My first foray into the world of Ainu took place at Lake Shikaribetsu. The Ainu are an indigenous ethnic group of people who live in Hokkaido in Japan as well as in Russian islands of Kuril and Sakhalin. My thirst for knowledge about this ancient culture grew stronger when I had another brush with it at Lake Akan where an entire village exists, recreating the ways of the Ainu.
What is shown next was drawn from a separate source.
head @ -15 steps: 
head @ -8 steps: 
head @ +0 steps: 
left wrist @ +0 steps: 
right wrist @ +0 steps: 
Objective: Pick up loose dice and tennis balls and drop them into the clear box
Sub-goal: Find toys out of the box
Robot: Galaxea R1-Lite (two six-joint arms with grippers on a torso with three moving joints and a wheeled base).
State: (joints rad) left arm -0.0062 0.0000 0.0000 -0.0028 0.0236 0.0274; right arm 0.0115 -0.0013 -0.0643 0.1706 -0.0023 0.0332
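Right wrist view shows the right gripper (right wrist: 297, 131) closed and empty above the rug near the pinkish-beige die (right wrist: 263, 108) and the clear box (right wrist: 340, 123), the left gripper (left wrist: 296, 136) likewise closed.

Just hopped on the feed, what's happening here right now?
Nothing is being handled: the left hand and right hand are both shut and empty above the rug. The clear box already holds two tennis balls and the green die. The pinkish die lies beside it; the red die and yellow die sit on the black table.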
This village, known as Ainu Kotan is lined by souvenir shops specializing in Ainu handicrafts. The beautiful hand crafted souvenirs and their rich history left me yearning for more.
The town of Abashiri
Abashiri is situated on the northeastern coast of Hokkaido, facing the Sea of Okhotsk. Over the years, various historical sites have been discovered here providing evidence to the existence of human civilization since 16,000 years ago.
We had taken the 9.03 am train from Kushiro to Abashiri. We were still using our Hokkaido JR Pass which allows for hassle free travel across the prefecture of Hokkaido. The unending landscape was covered in snow, with no color except whites covering everything from fields and trees to houses.
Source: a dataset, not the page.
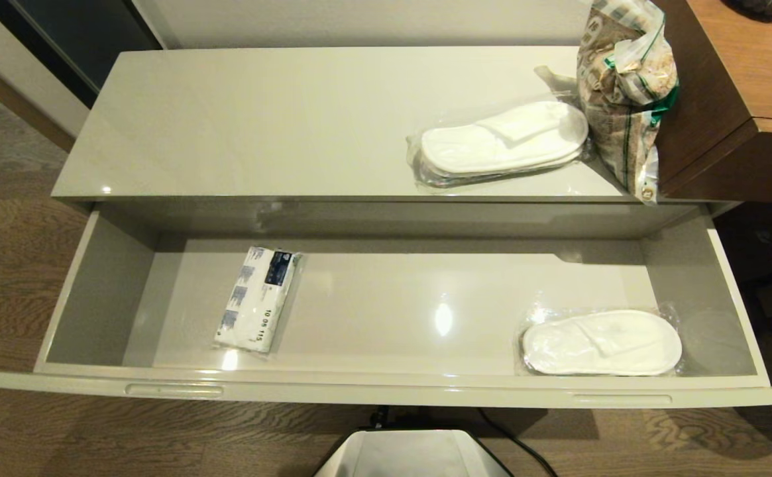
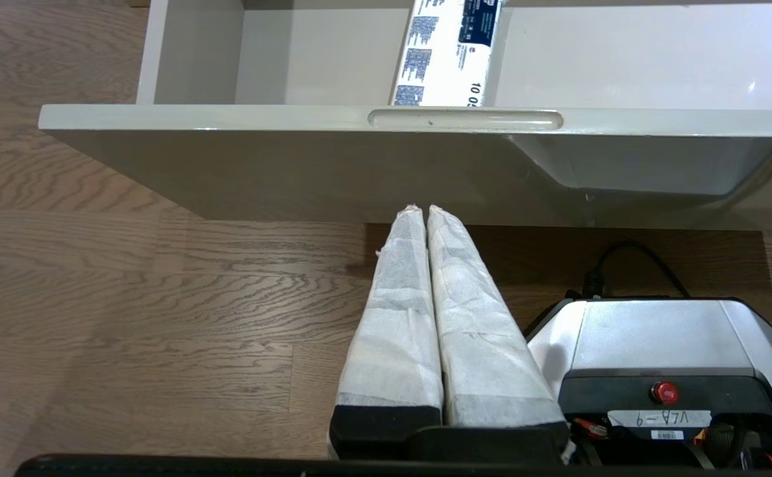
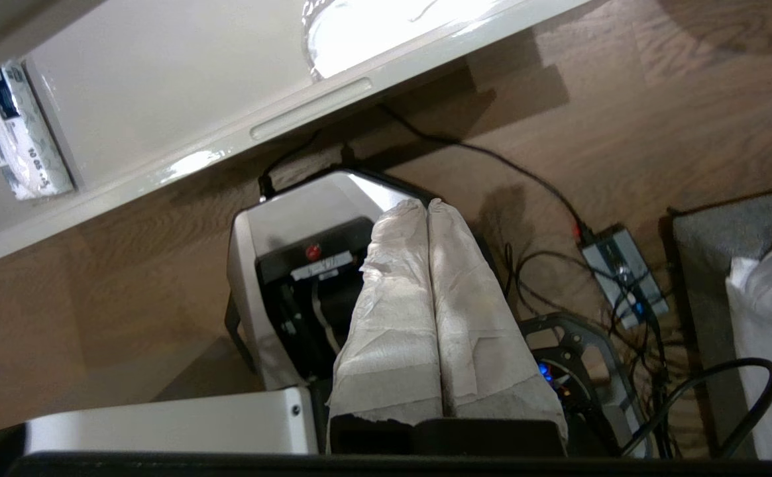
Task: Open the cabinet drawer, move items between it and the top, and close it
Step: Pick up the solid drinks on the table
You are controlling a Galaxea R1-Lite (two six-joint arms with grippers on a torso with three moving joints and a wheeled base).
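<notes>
The cabinet drawer [image 1: 386, 387] stands pulled fully out. Inside it at the right lies a bagged pair of white slippers [image 1: 601, 342]. On the top [image 1: 260, 119], at the right, lies a second bagged pair of slippers [image 1: 501, 141], and beside it the brown-patterned packet with a green label [image 1: 626, 86] leans against the wooden desk. Neither arm shows in the head view. My left gripper [image 2: 425, 209] is shut and empty, low in front of the drawer's front edge [image 2: 386, 119]. My right gripper [image 3: 426, 203] is shut and empty too, down over the robot base below the drawer front [image 3: 306, 119].
A white tissue pack with a dark blue label [image 1: 256, 298] lies in the drawer's left part. The brown wood-grain desk [image 1: 743, 86] stands at the right, against the cabinet. The robot base [image 1: 412, 454] and cables [image 3: 558, 199] sit on the wooden floor below the drawer.
</notes>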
In-between, when the train would slow down, I noticed a few deer in the woods, staring at the train with curiosity. About two-thirds of the way, after a station called Shari, the train line went parallel to the Sea of Okhotsk and we saw some drift ice floating by in the ocean.
The train reached Abashiri at 11.58 am. We had prior reservations at the Hotel Route-Inn, just opposite to the JR station. The sidewalks were covered in slippery ice and we had to walk very carefully across the road to get to the hotel.
Most hotels in Japan don’t allow check-ins before 2 pm. Since we still had some time for our check-in, we left our luggage at the lobby of the hotel and decided to visit the Hokkaido Museum of Northern Peoples.
The nearest bus stop was just a short walk away. Buses are scheduled at regular intervals and we didn’t have to wait long for one to arrive. The ride to the museum costs ¥400 per person. We passed a couple of other interesting places along the way – the Abashiri Prison and the Ice Museum, but we went directly to the Museum.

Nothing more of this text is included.